At the opposite end of the managerial spectrum we may find a more compassionate approach based on the view that employee satisfaction directly promotes performance excellence. Thus, to increase employee performance, we must first increase job satisfaction. While job satisfaction can be an important measure of managerial effectiveness it is doubtful whether satisfaction can produce superior employee performance.

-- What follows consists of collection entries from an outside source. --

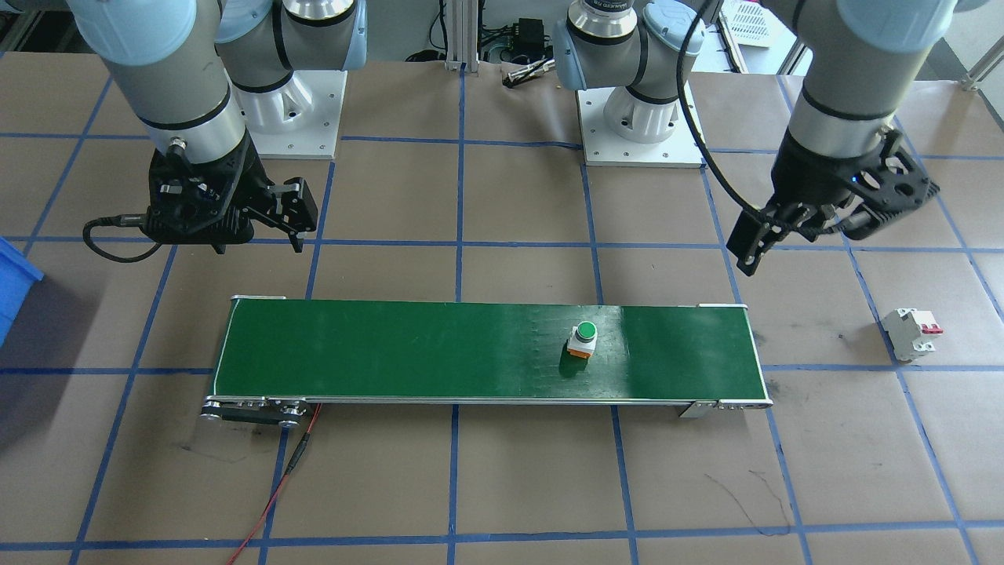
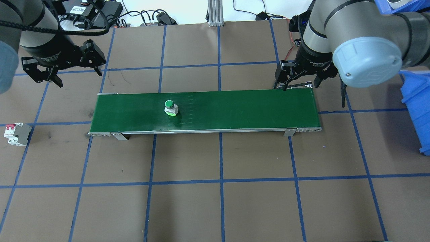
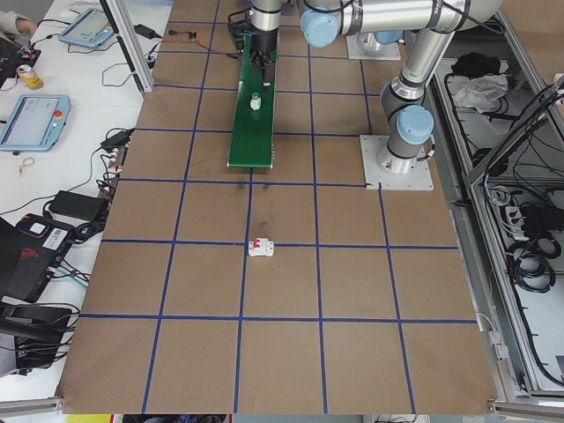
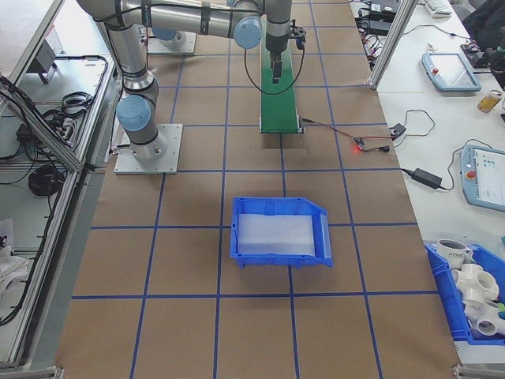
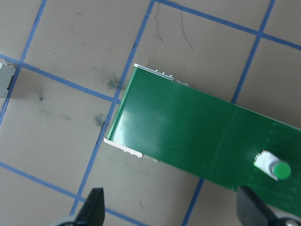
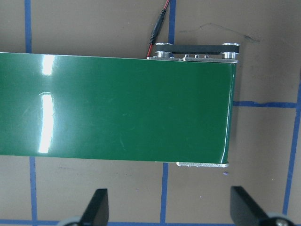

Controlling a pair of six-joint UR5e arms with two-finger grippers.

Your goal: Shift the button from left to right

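Note:
The button [image 2: 170, 108], green cap on a white body, stands upright on the green conveyor belt [image 2: 242, 109], left of the belt's middle. It also shows in the front view [image 1: 582, 339] and at the lower right of the left wrist view [image 5: 275, 167]. My left gripper [image 2: 79, 76] hovers open beyond the belt's left end, apart from the button, with nothing between its fingers [image 5: 91, 209]. My right gripper [image 2: 297, 82] hangs open over the belt's far right corner, and its wrist view shows only the bare belt end [image 6: 117, 103].
A white circuit breaker [image 2: 16, 133] with red levers lies on the table left of the belt. A blue bin [image 2: 416, 107] stands at the right edge. A red wire [image 1: 274, 494] runs from the belt's right end. Blue tape lines grid the brown table.

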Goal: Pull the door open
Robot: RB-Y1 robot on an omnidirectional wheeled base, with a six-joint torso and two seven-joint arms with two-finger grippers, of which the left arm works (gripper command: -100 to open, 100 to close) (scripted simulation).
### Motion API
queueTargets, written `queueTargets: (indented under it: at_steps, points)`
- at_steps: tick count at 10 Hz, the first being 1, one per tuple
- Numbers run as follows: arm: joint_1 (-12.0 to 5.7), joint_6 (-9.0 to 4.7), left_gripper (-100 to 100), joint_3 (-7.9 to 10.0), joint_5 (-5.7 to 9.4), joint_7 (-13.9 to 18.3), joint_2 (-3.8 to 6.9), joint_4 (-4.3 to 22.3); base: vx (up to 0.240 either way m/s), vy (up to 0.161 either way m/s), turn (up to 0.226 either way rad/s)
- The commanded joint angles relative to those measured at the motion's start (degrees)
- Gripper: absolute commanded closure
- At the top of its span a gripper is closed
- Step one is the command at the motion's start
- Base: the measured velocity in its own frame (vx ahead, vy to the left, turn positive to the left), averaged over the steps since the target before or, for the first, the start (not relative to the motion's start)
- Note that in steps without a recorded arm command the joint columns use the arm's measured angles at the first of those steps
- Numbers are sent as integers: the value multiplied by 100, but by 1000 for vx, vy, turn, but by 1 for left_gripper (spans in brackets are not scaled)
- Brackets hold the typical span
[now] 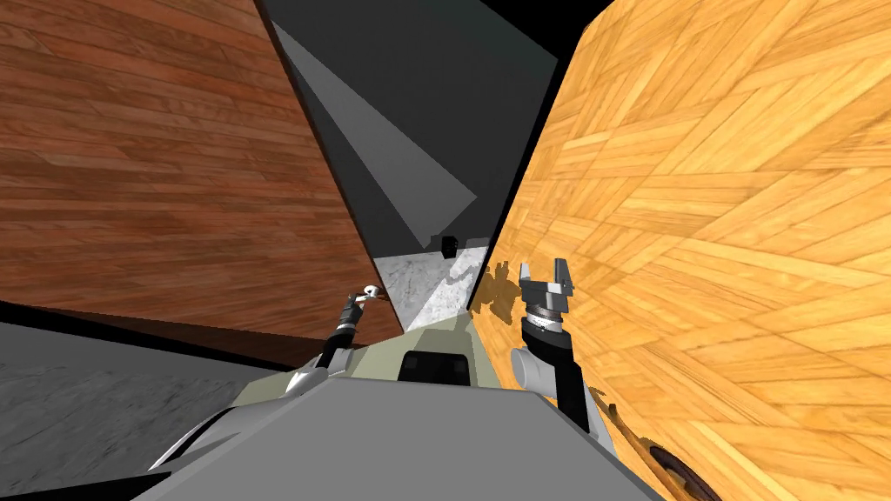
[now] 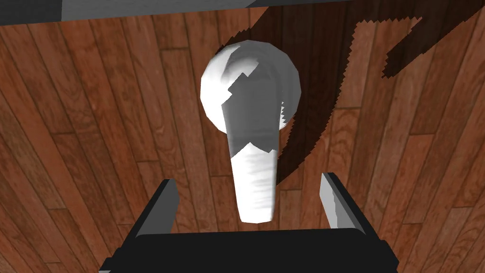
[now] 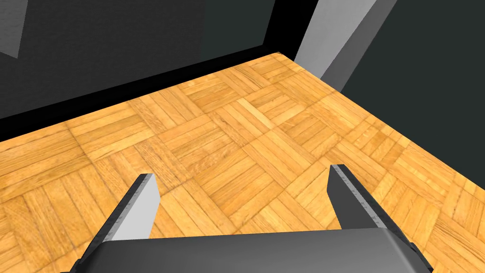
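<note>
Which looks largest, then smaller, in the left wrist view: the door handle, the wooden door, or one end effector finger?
Wooden door, largest.
Door handle, next.
Finger, smallest, though nearness to the camera enlarges it.

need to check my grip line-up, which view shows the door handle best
Left wrist view: the white handle stands large on the brown door, its lever inside the open left pincer. Head view shows it as a small white speck at that pincer. Right wrist view faces a light wood panel.
</note>
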Motion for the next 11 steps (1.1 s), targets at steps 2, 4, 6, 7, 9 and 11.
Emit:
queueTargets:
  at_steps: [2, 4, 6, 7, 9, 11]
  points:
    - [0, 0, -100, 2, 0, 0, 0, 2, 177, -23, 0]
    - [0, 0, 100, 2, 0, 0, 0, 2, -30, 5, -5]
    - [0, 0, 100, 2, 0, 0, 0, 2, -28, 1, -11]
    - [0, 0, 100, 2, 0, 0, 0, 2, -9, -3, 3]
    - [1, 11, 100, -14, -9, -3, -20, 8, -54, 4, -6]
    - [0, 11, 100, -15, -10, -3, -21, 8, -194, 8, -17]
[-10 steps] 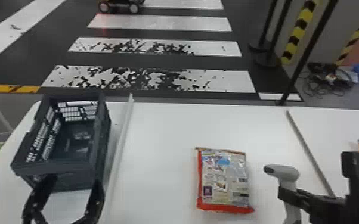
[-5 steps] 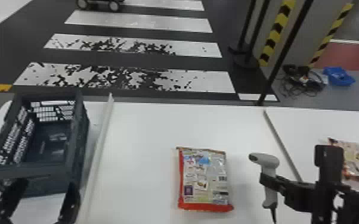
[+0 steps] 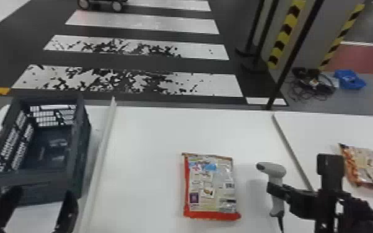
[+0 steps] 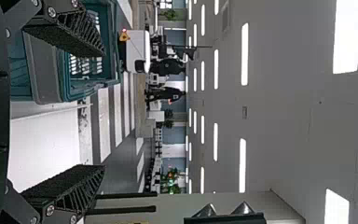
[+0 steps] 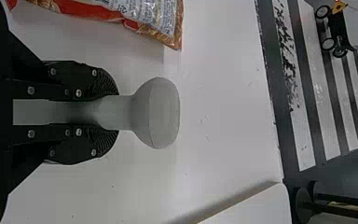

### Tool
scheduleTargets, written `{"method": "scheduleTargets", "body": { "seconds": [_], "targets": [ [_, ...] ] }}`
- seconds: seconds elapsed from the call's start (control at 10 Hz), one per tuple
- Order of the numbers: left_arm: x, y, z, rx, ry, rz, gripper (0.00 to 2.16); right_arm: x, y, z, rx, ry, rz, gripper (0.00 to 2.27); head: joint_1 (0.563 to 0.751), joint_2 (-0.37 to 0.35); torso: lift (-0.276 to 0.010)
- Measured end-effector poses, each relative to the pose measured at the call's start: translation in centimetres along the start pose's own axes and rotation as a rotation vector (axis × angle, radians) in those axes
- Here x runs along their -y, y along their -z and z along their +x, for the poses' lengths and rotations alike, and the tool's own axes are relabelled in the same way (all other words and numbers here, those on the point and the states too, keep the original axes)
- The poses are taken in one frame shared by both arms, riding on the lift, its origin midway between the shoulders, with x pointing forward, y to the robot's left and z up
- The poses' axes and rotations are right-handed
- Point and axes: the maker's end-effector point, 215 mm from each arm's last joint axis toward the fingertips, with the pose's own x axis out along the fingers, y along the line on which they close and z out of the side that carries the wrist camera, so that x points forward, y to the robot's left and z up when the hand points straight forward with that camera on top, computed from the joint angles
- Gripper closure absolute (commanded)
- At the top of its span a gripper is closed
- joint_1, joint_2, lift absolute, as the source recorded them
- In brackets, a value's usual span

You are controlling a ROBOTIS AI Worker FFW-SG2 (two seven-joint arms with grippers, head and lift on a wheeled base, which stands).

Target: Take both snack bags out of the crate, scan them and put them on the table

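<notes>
My left gripper [image 3: 38, 207] stands open at the near end of the dark crate [image 3: 79, 173], nothing between its fingers; the left wrist view has the gripper [image 4: 102, 112] wide apart beside the crate [image 4: 51, 70]. Inside the crate no bag is visible. One snack bag [image 3: 210, 186] with a red edge lies flat on the middle table [image 3: 145, 133]. A second snack bag [image 3: 371, 167] lies on the right-hand table section. My right gripper [image 3: 275, 192] is shut on the handle of the white scanner [image 3: 274, 172], upright right of the middle bag. In the right wrist view the gripper [image 5: 107, 113] clasps the scanner [image 5: 161, 113].
A raised white strip [image 3: 102, 148] runs between crate and middle bag. Another ridge [image 3: 291, 148] separates the middle and right table parts. Beyond the table's far edge stand dark posts [image 3: 294, 52], with cables [image 3: 313, 83] and a blue item [image 3: 350, 79] on the floor.
The head view has turned to the right, so the table's things sit farther left and more of the right-hand bag shows. The right gripper keeps its hold on the scanner.
</notes>
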Motion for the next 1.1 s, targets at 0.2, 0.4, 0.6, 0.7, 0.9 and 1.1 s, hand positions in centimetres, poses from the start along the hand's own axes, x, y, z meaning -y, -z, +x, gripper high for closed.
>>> {"method": "scheduleTargets", "body": {
  "seconds": [0.2, 0.4, 0.6, 0.7, 0.9, 1.1],
  "targets": [
    [-0.1, 0.0, 0.0, 0.000, -0.002, -0.002, 0.15, 0.2, -0.1, 0.4, 0.003, 0.007, 0.003, 1.93, 0.695, -0.118, -0.094],
    [-0.1, 0.0, 0.0, 0.001, -0.003, -0.001, 0.15, 0.4, 0.2, 0.6, -0.002, 0.010, 0.006, 1.93, 0.695, -0.118, -0.094],
    [-0.1, 0.0, 0.0, 0.000, -0.003, -0.001, 0.15, 0.5, 0.9, 1.0, -0.020, 0.011, 0.001, 1.93, 0.695, -0.119, -0.094],
    [-0.1, 0.0, 0.0, 0.001, -0.003, -0.001, 0.15, 0.4, 1.1, 1.2, -0.027, 0.010, -0.003, 1.93, 0.695, -0.117, -0.094],
    [-0.1, -0.2, -0.1, 0.008, -0.003, -0.001, 0.15, 0.4, 1.2, 1.5, -0.025, 0.010, -0.007, 0.72, 0.695, -0.116, -0.094],
    [-0.1, -0.3, -0.2, 0.009, -0.001, -0.001, 0.15, 0.4, 0.8, 1.4, -0.012, 0.010, -0.011, 0.00, 0.695, -0.116, -0.094]
  ]
}}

It is suggested that job satisfaction is at best a measure of one aspect of positive management technique rather than a direct cause of increased employee performance.

Improving performance through job satisfaction seems logical and legitimate. However, satisfied employees can be as unproductive and disruptive as unhappy, unsatisfied employees. Measures of job satisfaction are similar to measures of “awareness” commonly used to measure the effectiveness of marketing campaigns. While an interesting measure of marketing effectiveness, awareness does not always correlate with increased sales. Like awareness, satisfaction is a measure, but not necessarily a direct influence over employee performance necessary to increase corporate performance.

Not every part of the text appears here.